Los primeros indicios de una técnica de puñetazos y patadas, relativamente cercana a la actual forma del karate, aparecen en el S. VI de nuestra era en China.

El monje budista Bodhidarma, creó un método llamado Shaolin-zu-kempo que 

sus discípulos se encargaron de propagar por todo el país, fundiéndose en muchos casos con las técnicas locales.

La etapa siguiente se localiza en Okinawa, tierra de influencias China y Japonesa, donde se fusionan diversas aportaciones, surgiendo una forma de lucha llamada el Okinawa-te o To-de.

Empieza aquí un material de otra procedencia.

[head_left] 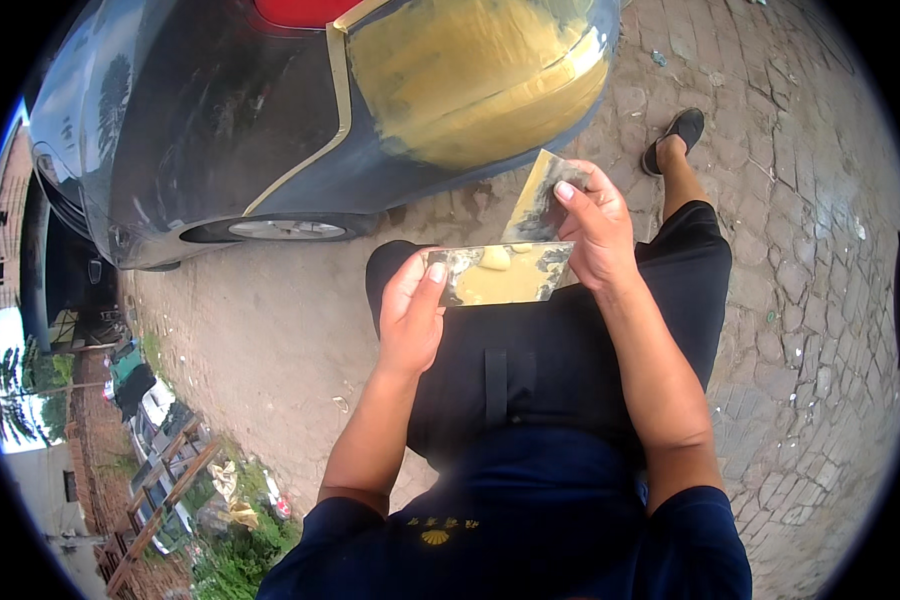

El Okinawa-te, se enseña abiertamente como un método de educación física, de esta época, dos hombres sobresalen representando las principales escuelas:

Maestro Estilo
Ankoh Itosu Shorin
Kanruo Higaunna Shorei

Estos maestros iniciaron a los hombres que más tarde, revelarían su técnica marcial al Japón. 

El que ha sido reconocido como el verdadero padre del karate fue Gichin Funakoshi, que se instaló en Japón denominando karate a su arte y Shotokan a su estilo.

Otros maestros llegaron a Japón, como fue el caso de Kenwa Mabuni que enseño el estilo Shito-Ryu o Chojun Miyagi que fundó el estilo Goju-Ryu.

Funakoshi añade el sufijo Do (camino), para mejor incorporar su arte al conjunto de las artes marciales japonesas y recordar que el karate también permite acercarse al antiguo espíritu de los samuráis.

El karate evoluciona con Yoshitaka Funakoshi, hijo de Gichin, a una disciplina extremadamente dura, mientras el maestro japonés Hironori Otsuka prefiere continuar con el estilo tradicional aportado por su también maestro Funakoshi, Otsuka gran maestro de Jiu Jitsu conjuga estas dos artes marciales, fundando el otro gran estilo de karate, el Wado Ryu (Escuela del camino de la Paz).